InstagramNewsfeed – This piece we sourced from research results produced by a company called Social Sprout using over 240,000 customers’ data.  Here is a day by day breakdown:

  1. Sunday: 10 AM – 2 PM CDT

  2. Monday: 11 AM – 5 PM CDT

  3. Tuesday: 5 AM, 9 AM – 6 PM CDT

  4. Wednesday: 5 AM, 11 AM, 3 PM CDT

  5. Thursday: 5 AM, 11 AM, 3 – 4 PM CDT

  6. Friday: 5 AM, 9 AM – 4 PM CDT

  7. Saturday: 11 AM CDT

Tip: Get a scheduler tool like Later, so you don’t have to wake up at 5 AM to post.  If this isn’t in your budget yet, do your best to post as close to these times/timeframes as possible. Once you get an app like Later it will give you analytics on your specific brand to guide on when the best time to post for your specific brand is and what hashtags are working best for you. 

Instagram Stories – Post throughout the day when things are happening.  You don’t have to wait to post on your stories.  You post as you go. 

the golden rule

The Golden Rule

It’s time for the Golden Rule when it comes to posting content on Facebook and Instagram.  Whenever you post content it should have strategy behind it.  Businesses who post just to post can fail to build their voice, be cohesive, and waste a lot of time.  Every post should either Inspire, Educate, Entertain or be a combination of them. 

Inspire

Each business goes through their own challenges and stories that make them who they are.  Highlight a challenge that your business has had to overcome and make sure you don’t do it in a showy way. 

Joanne the car saleswoman example

Scenario 1: Too Showy - “I just hit the 1000 cars sold mark” to show off a huge milestone.

Scenario 2: Grateful - “I want to thank each and every one of the amazing people I have worked with and helped to get into their car over the past five year.  It has been a pleasure and am truly grateful for you all helping me to reach the 1000 cars sold milestone.”

Inspiration, is the act of giving someone an opportunity to want to take action somewhere in their life.  Inspirational quotes are huge on social media, but only if they really capture the voice and personality of your brand. 

Educate

Each brand has something to offer.  Last year I met a lawyer, who was trying to build her brand on social media.  We met and I told her about the golden rule.  She asked me how she could do that as a lawyer, because the law can be complicated.  I told her that she should create a one-minute quick tip video on specific laws that she was looking to service with clients.  She happens to be a cannabis lawyer, which is really appealing on social media. 

Whatever field you are entering into with your brand, it is important that you show that you have a voice and authority in that field, or people would represent your brand with the field.  This is where education is key and not just anecdotally.  Many brands give opinion and talk about what has worked for them in the past, which is not a bad thing, as long as they provide research or have done research along the way to that opinion.  Social media can be informing, but there is enough miss-information on the internet that we should have a vetting process behind any education we offer. 

Entertain

One of the main reasons we use social media is to be entertained.  People like funny videos, hilarious memes, and ways to feel like a part of the conversation.  In my experience, the best performing ads are the funny ones by over 300% when I compared it against a more serious ad both using a videos view objective. 

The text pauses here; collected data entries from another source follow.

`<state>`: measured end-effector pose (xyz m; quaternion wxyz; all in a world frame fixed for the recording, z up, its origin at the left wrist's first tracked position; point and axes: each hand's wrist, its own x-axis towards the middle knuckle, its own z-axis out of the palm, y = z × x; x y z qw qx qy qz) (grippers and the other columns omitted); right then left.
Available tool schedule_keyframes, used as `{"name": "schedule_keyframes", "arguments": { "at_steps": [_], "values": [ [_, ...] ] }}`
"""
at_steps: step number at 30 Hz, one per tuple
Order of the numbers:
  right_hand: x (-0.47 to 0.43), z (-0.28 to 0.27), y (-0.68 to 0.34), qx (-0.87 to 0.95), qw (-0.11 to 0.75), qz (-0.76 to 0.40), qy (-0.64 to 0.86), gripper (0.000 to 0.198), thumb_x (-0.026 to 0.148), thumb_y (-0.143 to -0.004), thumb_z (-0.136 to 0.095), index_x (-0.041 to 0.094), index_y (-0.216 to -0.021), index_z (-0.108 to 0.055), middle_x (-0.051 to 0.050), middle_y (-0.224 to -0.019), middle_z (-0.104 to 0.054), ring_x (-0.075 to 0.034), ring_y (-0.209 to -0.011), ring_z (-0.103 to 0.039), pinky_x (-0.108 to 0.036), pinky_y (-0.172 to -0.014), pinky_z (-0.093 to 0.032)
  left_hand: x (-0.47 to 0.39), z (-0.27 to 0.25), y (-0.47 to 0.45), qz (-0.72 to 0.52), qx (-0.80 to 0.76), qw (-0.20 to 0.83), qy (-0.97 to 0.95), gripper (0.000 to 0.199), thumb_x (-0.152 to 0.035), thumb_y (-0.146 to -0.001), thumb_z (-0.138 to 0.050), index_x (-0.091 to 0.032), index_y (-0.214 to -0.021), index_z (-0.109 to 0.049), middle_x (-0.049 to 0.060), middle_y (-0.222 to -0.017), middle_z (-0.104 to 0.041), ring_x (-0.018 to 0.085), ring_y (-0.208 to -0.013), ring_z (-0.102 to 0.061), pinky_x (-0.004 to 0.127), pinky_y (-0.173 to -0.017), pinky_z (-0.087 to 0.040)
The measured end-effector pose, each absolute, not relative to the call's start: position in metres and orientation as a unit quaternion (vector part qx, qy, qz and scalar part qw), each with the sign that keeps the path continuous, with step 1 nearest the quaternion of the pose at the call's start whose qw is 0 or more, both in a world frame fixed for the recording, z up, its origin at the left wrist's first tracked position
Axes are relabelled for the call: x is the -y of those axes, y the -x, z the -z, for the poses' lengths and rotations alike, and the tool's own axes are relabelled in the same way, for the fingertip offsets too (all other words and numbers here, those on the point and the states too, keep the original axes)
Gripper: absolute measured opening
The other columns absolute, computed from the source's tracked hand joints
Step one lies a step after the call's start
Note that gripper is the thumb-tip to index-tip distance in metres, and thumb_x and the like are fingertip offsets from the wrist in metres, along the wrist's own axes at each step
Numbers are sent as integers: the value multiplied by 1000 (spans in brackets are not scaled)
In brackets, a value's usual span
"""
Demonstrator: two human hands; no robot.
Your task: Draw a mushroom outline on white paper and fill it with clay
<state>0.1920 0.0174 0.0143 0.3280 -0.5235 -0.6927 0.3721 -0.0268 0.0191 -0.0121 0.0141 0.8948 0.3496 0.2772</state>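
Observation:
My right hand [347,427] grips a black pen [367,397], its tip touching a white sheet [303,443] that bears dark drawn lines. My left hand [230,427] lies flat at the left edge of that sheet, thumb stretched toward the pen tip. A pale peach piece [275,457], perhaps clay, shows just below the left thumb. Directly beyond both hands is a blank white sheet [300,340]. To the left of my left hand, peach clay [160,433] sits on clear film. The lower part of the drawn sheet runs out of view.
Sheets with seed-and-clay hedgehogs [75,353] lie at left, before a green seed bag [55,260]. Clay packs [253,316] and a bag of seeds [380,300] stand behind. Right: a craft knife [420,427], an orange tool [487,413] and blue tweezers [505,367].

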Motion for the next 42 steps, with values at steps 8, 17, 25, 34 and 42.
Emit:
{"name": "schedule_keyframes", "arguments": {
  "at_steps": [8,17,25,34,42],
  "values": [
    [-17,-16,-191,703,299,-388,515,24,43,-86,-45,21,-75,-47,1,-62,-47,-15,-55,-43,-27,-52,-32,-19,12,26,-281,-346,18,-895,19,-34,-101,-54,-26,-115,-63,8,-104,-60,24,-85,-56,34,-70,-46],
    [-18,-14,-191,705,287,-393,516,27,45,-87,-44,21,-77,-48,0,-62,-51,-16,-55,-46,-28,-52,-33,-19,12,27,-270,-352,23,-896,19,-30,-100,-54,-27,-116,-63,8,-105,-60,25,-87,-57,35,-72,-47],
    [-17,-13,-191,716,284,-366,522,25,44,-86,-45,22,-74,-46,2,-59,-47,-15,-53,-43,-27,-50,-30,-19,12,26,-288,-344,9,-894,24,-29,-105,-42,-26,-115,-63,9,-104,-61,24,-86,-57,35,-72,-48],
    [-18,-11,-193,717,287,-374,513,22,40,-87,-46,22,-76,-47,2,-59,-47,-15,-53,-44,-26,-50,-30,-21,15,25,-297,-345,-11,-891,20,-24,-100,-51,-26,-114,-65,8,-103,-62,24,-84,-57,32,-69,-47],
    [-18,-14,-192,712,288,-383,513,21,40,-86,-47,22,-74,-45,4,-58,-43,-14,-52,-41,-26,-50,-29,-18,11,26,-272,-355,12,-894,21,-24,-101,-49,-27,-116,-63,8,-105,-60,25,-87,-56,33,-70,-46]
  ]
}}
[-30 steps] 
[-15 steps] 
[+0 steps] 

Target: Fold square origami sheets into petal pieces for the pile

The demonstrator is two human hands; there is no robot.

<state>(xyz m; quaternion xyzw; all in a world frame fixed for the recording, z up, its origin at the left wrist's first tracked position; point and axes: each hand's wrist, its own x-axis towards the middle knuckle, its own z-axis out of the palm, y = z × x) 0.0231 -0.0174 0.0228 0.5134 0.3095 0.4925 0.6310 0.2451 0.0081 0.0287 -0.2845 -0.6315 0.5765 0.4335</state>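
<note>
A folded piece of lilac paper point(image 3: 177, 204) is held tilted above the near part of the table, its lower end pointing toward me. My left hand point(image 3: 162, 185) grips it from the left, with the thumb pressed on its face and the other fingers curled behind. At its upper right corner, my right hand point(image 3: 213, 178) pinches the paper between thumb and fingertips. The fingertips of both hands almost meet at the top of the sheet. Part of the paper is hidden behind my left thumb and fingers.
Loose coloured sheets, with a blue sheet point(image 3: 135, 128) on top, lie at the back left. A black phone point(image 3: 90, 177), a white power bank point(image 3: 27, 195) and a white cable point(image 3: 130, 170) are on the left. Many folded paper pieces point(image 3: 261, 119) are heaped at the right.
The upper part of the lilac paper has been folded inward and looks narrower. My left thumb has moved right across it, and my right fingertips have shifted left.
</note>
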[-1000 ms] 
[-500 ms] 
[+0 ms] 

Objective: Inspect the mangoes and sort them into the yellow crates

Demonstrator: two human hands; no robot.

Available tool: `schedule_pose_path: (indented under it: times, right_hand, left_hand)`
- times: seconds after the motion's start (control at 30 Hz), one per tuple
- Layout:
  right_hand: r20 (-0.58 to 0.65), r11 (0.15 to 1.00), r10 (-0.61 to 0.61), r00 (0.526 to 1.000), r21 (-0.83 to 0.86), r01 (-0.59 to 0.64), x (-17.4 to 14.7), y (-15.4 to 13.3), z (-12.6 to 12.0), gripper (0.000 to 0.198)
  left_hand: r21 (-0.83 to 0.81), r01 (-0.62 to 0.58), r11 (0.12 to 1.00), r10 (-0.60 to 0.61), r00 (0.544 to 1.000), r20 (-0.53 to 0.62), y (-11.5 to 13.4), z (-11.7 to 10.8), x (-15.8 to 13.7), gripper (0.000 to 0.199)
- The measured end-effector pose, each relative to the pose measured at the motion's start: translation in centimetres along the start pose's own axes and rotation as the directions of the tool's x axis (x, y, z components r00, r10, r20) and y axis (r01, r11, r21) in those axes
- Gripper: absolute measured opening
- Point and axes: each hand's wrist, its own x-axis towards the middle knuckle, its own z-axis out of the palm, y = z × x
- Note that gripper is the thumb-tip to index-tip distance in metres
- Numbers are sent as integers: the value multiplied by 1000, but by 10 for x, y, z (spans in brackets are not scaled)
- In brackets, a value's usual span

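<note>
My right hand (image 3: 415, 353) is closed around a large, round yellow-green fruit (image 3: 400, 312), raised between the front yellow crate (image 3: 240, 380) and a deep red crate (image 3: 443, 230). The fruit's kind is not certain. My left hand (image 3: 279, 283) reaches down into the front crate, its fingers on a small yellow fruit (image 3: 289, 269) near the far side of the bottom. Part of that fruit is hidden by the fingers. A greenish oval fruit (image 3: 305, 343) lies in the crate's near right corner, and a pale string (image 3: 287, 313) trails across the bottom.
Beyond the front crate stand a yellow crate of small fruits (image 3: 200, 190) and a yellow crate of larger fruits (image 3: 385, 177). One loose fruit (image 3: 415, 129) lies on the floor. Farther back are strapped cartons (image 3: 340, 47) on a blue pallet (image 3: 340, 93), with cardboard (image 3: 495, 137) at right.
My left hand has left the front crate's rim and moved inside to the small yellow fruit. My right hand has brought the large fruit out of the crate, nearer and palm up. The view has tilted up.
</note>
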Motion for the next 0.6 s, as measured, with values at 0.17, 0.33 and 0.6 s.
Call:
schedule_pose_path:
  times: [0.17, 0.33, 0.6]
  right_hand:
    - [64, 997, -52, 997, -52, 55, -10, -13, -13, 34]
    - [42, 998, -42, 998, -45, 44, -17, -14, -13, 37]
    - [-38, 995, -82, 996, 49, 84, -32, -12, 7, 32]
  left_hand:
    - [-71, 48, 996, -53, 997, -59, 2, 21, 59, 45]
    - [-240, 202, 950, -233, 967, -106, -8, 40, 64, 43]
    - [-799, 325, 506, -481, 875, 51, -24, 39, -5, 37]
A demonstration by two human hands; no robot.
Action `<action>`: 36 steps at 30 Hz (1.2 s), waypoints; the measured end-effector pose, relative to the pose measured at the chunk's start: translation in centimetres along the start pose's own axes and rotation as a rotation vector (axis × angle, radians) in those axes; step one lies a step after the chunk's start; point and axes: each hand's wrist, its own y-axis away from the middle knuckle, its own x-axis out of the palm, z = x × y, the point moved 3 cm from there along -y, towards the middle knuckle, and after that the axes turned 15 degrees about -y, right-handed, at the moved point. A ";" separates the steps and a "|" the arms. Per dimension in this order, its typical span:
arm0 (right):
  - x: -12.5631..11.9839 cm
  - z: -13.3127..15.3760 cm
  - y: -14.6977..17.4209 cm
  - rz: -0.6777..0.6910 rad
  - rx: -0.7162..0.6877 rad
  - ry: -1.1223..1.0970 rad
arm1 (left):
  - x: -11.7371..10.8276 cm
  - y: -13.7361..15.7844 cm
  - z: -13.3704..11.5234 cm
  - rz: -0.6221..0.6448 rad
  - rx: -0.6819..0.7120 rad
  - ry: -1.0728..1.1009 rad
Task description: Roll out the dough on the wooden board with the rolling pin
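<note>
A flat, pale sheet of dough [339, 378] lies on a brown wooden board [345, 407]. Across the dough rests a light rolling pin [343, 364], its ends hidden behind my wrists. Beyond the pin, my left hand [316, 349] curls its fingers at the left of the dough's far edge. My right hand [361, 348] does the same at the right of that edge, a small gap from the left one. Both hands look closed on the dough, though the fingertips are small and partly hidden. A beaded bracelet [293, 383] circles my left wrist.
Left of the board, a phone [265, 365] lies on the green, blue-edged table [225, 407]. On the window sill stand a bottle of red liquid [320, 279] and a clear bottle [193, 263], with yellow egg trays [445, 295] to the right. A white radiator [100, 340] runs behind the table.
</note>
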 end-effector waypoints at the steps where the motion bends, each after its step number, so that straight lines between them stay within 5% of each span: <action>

We entertain people with funny, surprising, and captivating content.  Enter into the health and fitness world and advertising for a local gym.  Our best video ad was with a man on an indoor exercise sled, called the tank, not easy to imagine I know.  If we think about obvious things he could do, did he push the indoor sled?  No.  Well then did he do an exercise on the sled? No.  Did he try to do an exercise on the sled and miss?  Although that may be pretty hilarious, no.  He stood on top of the sled and used the handles to dismount off of it and onto the group like an Olympic gymnast, finishing with his arms in the sky.  How does this have anything to do with fitness?  It doesn’t make any sense until you see the ad copy.

Actual Ad Copy -   We may not be professional gymnasts, but we have fun, are all about camaraderie, and challenge ourselves every day as a community.